Comment 14 Wadzinski Tom 2009-04-21 08:58:17 UTC
Dean, reassigning this to you to make a call about what's left that we care about for MP.

This bug ended up being a multi-bug, with the main issues coming out of it being:

1) On restart, infinite spinny due to inSetup not being passed to setup. The theory is that this won't happen in production because SN will be doing a FW version check. We decided on the bug call yesterday that Andy would add that check in now so we are truly testing that pathway. This is being tracked in bug 11861, so I no longer consider it part of this bug.

2) Can't get past FW upgrade even without reboot when internet disconnected then reconnected. I found that when the internet reconnects, you can still reconnect after waiting long enough. James confirmed this as well (or at least was not able to reproduce any other scenario)

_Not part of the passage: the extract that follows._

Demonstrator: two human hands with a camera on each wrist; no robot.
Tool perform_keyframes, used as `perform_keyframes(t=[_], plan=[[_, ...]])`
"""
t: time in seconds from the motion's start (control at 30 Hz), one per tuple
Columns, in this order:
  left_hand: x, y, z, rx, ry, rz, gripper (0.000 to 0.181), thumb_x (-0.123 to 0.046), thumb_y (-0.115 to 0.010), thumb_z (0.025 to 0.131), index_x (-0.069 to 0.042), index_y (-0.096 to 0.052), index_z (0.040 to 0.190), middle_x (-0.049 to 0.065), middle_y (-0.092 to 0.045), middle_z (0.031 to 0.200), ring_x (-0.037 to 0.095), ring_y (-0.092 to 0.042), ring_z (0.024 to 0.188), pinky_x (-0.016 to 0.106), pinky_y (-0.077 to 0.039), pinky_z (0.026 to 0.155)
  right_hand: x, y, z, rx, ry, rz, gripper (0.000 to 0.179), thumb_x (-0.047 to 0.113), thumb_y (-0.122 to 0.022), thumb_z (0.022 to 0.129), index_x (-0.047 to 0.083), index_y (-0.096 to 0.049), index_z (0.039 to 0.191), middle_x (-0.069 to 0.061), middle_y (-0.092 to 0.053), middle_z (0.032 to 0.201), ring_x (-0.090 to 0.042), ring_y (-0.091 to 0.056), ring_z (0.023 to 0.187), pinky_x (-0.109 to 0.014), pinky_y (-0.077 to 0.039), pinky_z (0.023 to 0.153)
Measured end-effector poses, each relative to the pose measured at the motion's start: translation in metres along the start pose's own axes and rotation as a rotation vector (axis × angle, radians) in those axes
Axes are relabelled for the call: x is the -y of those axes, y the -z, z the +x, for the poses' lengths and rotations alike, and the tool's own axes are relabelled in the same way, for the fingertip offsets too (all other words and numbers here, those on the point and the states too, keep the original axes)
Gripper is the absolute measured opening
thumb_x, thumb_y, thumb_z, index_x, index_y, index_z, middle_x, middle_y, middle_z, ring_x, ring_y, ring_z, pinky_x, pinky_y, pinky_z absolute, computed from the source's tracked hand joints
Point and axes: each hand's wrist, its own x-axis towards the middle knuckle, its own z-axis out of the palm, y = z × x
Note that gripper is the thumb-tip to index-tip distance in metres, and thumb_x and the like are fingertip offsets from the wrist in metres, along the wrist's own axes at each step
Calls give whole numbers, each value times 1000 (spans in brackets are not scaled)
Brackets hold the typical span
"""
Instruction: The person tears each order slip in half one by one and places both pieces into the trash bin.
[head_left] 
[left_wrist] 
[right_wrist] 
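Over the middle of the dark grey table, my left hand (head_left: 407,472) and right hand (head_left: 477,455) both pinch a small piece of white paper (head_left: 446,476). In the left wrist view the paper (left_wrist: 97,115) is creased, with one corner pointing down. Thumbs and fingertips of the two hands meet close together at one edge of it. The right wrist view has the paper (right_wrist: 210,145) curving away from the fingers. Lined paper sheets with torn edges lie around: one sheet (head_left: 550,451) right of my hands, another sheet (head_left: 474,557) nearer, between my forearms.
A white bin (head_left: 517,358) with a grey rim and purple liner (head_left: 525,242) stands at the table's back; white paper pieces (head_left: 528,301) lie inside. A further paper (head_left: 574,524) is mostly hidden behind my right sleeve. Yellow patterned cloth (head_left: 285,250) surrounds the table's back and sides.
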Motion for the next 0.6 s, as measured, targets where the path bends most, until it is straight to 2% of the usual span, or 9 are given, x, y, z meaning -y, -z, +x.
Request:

So, it seems the only remaining question on this bug that James had was:

Is it an MP bug that the FW ugrade process has no means to offer going back to network selection?  Presumably it is a rare scenario where the user would need to do this.  The user would need to factory reset at this point (or escape setup and go into settings), if they wanted to change to a different AP (or switch to Wired -not sure about that, actually).

I went over this with Richard, and he suggested if Dean wants something different to happen here to have Dean discuss this with Richard.
Comment 15 Wadzinski Tom 2009-04-21 14:22:22 UTC
Good news (sort of). Turns out that Ben had already made it so back brings you back to network selection page, but due to an apparent branch snafu, those changes aren't in the fab4-MP branch. The branch issue is being tracked in bug 11874.
Comment 16 Blackketter Dean 2009-05-11 09:27:28 UTC
So, tom, is this all resolved?
Comment 17 Wadzinski Tom 2009-05-27 06:01:00 UTC
Resolved a while back, but never cleared.